- EXERCISE AIM
Would you go through the records below and copy each line with the string "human"?

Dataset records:
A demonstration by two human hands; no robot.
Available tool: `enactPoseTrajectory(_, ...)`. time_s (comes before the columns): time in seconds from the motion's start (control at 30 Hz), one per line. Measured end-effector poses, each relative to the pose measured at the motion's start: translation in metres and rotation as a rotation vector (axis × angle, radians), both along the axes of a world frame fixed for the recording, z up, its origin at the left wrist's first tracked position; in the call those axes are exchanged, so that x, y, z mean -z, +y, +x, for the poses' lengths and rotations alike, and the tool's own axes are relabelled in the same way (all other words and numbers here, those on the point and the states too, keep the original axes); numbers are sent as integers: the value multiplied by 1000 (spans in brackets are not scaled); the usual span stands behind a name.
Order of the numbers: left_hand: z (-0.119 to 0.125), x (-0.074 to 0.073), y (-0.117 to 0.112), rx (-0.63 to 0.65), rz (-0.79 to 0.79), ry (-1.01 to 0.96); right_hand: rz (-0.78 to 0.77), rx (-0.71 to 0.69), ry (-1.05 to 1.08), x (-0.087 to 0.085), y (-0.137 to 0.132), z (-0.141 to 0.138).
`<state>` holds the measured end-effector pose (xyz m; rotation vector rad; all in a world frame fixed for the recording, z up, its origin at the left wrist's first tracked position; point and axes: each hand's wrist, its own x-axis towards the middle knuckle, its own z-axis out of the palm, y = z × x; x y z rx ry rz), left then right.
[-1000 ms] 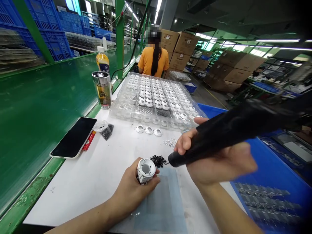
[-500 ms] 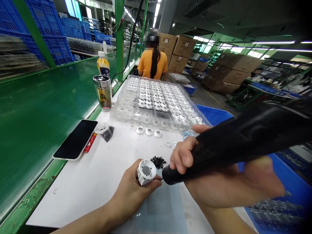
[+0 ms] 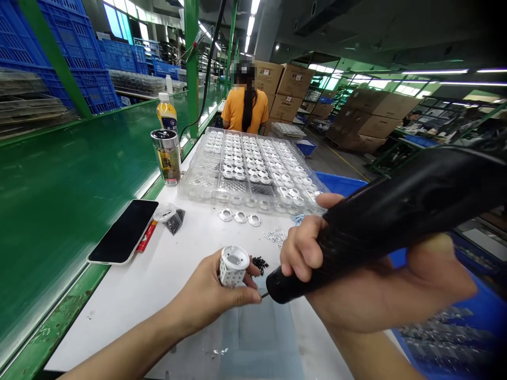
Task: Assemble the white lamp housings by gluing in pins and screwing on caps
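My left hand (image 3: pixel 209 290) is closed around a white cylindrical part (image 3: pixel 233 266) with a round open top and small holes in its side. My right hand (image 3: pixel 340 279) grips a black electric screwdriver (image 3: pixel 380 211), tilted so its nose points down to the left. The thin bit (image 3: pixel 265 295) reaches the thumb tip of my left hand; whether a screw sits there I cannot tell. Right behind the white part lies a pile of black screws (image 3: pixel 259 265). Farther back are a heap of silvery screws (image 3: pixel 276 237) and white rings (image 3: pixel 240 217) in a row.
A clear tray (image 3: pixel 253 192) of white rings spans the back of the white table (image 3: pixel 130 316). Along the left stand a phone (image 3: pixel 123 232), a glass tumbler (image 3: pixel 167 158) and a bottle (image 3: pixel 166 112). A blue bin (image 3: pixel 447 285) is at right; a person in orange (image 3: pixel 245 108) sits ahead.
The white part has risen slightly and tipped, so more of its side shows. The left fingers have loosened a little behind it. The screwdriver's nose has shifted slightly right and down.
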<state>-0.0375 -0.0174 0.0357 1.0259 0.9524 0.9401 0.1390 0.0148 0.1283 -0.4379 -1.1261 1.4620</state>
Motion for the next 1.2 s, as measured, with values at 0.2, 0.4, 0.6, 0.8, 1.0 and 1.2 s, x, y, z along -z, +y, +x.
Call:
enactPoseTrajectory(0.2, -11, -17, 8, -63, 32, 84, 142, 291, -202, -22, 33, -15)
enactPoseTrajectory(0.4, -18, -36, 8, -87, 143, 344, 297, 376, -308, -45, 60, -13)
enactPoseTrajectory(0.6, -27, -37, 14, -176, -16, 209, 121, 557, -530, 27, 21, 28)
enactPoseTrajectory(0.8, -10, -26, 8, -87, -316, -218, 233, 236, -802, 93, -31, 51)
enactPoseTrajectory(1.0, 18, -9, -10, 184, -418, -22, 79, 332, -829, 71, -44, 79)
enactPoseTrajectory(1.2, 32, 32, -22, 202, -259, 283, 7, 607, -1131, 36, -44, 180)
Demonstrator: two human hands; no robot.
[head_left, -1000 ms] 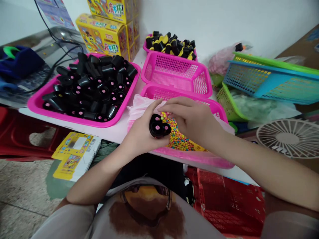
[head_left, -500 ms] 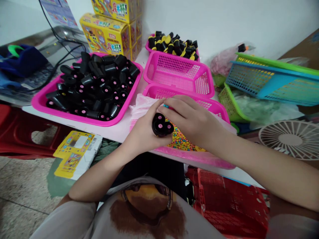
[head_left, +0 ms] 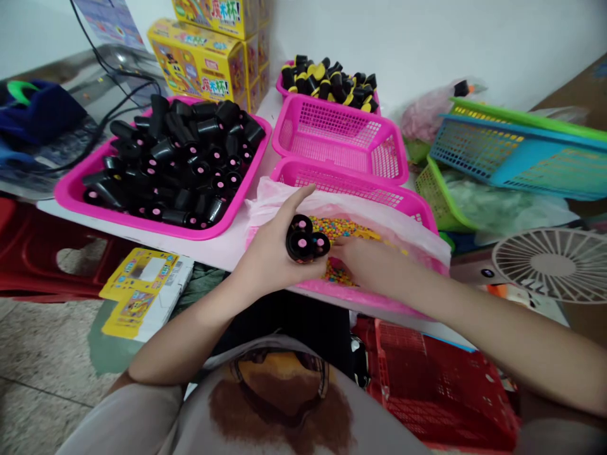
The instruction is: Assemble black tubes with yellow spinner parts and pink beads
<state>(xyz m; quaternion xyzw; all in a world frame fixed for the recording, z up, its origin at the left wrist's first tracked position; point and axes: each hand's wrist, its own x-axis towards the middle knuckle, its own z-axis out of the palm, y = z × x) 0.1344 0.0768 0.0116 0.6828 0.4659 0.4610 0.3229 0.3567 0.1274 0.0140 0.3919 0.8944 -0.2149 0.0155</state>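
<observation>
My left hand point(head_left: 271, 253) is wrapped round a bundle of small black plastic tubes point(head_left: 303, 242), whose round ends with pink dots face up towards me. Its thumb sticks up. Right beside it, my right hand point(head_left: 363, 259) reaches down into many tiny coloured candy beads point(head_left: 339, 227), and its fingertips are hidden among them. The beads lie in a thin pink-white plastic bag point(head_left: 403, 218) that lines a pink basket point(head_left: 303, 170). A yellow piece point(head_left: 367, 234) lies on the beads just past my right hand.
On the left stands a pink tray point(head_left: 71, 196) heaped with black tubes. Behind the beads are a pink mesh basket point(head_left: 339, 136) and one of black-and-yellow pieces point(head_left: 327, 82). Yellow boxes point(head_left: 196, 63) are stacked at the back. A fan point(head_left: 552, 265) and blue basket point(head_left: 512, 158) are at right.
My right hand has dropped from above the black tubes, near my left fingers, down into the candy beads. My left hand keeps its hold almost in place.
</observation>
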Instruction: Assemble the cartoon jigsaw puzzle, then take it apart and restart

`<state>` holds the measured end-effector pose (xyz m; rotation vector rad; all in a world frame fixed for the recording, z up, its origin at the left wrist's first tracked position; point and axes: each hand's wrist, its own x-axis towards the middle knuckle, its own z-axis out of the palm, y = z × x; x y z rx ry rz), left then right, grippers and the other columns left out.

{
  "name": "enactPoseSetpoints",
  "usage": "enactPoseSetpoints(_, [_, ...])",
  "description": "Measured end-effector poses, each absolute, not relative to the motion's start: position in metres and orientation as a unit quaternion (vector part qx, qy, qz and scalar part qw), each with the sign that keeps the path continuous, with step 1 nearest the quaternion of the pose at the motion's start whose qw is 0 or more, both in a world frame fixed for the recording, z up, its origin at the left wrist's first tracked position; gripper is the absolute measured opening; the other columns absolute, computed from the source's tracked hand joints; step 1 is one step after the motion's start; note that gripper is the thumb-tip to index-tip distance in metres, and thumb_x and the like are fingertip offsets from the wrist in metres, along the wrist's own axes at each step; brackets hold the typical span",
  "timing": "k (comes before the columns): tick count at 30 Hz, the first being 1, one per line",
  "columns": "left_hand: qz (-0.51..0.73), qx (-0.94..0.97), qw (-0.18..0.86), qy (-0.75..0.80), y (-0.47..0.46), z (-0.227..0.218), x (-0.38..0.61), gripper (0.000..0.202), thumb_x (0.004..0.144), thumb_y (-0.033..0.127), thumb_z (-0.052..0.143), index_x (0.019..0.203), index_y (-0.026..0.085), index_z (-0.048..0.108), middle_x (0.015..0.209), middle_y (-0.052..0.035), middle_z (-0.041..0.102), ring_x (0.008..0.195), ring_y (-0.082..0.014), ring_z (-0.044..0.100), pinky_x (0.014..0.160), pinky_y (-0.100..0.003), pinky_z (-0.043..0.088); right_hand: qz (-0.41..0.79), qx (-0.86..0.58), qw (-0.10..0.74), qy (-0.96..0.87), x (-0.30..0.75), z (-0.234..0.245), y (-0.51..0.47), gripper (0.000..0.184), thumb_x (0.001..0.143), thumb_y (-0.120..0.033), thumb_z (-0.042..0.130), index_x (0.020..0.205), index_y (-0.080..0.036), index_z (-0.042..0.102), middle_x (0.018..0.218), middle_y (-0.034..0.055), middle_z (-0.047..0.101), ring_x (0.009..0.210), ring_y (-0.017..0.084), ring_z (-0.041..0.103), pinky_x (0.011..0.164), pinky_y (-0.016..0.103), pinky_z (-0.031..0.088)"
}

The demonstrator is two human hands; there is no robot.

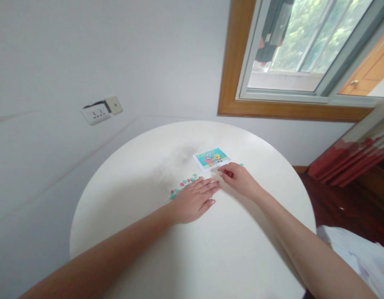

- RESPONSE TO THE TASK
A demonstration by two human hands; no robot.
Demonstrator: two human hands; no robot.
The demonstrator is two human hands; there is no robot.

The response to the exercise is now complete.